→ RECORDED DATA:
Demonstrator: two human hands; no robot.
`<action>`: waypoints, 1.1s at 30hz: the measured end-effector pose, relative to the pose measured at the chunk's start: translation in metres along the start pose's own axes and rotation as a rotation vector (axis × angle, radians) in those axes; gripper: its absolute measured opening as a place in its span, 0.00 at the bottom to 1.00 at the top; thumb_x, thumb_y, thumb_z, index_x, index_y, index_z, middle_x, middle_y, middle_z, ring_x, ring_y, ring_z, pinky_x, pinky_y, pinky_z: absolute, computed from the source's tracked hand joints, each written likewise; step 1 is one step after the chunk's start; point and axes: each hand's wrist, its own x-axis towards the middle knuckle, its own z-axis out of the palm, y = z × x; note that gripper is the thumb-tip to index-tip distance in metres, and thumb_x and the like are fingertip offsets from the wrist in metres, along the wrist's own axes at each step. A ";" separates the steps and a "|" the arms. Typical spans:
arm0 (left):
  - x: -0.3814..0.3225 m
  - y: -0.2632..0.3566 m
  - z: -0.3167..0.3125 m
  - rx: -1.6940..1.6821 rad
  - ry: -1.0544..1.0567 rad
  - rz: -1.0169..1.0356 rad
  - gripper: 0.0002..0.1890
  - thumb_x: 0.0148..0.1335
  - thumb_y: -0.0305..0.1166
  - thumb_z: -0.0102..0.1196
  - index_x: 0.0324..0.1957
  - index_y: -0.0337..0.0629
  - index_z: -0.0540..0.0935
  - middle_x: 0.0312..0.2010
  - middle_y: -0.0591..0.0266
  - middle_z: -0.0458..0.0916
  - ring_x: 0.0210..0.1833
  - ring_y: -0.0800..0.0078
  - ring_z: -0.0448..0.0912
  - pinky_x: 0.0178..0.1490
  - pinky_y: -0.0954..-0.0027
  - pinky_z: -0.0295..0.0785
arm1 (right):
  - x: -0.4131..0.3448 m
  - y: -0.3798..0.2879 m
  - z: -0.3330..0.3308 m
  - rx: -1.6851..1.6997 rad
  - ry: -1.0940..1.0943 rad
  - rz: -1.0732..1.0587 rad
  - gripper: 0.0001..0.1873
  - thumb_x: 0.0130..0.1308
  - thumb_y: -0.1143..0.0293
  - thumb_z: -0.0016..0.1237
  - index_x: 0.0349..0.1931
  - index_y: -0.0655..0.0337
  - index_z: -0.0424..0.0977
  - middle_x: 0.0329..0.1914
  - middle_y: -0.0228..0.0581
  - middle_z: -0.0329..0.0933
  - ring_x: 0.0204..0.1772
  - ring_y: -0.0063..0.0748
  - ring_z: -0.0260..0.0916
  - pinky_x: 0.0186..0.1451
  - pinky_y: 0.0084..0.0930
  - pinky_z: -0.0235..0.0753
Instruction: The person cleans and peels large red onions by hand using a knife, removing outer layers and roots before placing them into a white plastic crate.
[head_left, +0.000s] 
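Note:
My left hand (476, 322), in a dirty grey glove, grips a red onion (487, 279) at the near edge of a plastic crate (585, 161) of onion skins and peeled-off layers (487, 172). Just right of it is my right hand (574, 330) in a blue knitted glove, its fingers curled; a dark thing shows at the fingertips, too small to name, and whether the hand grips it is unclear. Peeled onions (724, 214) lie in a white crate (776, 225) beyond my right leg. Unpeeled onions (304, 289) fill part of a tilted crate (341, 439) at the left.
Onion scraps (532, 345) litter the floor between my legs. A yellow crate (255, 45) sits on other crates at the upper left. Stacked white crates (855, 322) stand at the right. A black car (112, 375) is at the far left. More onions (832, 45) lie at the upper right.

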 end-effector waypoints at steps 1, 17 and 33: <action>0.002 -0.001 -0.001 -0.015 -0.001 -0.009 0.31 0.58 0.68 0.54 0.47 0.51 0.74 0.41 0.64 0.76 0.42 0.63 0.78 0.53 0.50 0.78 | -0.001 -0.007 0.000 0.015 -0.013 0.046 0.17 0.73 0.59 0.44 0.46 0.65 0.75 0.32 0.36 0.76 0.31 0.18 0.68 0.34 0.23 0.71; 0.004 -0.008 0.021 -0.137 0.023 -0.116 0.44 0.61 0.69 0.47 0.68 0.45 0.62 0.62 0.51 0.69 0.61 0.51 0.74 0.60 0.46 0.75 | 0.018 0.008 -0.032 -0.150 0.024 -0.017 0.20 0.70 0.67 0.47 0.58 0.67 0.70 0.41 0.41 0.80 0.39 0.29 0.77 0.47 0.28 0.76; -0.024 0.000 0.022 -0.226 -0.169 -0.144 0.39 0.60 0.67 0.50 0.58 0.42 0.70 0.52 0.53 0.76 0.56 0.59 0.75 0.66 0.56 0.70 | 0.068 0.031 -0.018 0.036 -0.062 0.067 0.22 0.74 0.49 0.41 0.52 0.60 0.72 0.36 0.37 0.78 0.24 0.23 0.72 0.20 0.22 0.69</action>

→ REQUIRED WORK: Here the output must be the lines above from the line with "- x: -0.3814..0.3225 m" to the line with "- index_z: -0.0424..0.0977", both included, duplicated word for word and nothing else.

→ YOUR RESPONSE:
  - x: -0.3814..0.3225 m
  - y: -0.2632..0.3566 m
  - z: -0.3167..0.3125 m
  - rx: -1.6940..1.6821 rad
  - ry: -1.0544..1.0567 rad
  - rz: -1.0169..1.0356 rad
  - gripper: 0.0002..0.1890
  - thumb_x: 0.0148..0.1335
  - thumb_y: -0.0305..0.1166
  - thumb_z: -0.0102..0.1196
  - index_x: 0.0324..0.1957
  - index_y: -0.0337..0.0629
  - index_z: -0.0540..0.0935
  - middle_x: 0.0312..0.2010
  - middle_y: -0.0591..0.0266
  - middle_z: -0.0458..0.0916
  - ring_x: 0.0210..0.1833
  - ring_y: -0.0800..0.0078
  - ring_z: -0.0448..0.0912
  - pinky_x: 0.0178..0.1490
  - pinky_y: -0.0954..-0.0027
  - pinky_z: -0.0295..0.0785
arm1 (right):
  - x: -0.4131..0.3448 m
  - y: -0.3798..0.2879 m
  - z: -0.3330..0.3308 m
  - rx: -1.6851..1.6997 rad
  - ry: -1.0940..1.0943 rad
  - rz: -1.0732..1.0587 rad
  - gripper: 0.0001..0.1873
  - thumb_x: 0.0130..0.1308
  - thumb_y: -0.1143..0.0293
  - thumb_z: -0.0016..0.1237
  - index_x: 0.0349..0.1931
  - index_y: -0.0655..0.0337
  - index_z: -0.0424..0.0977

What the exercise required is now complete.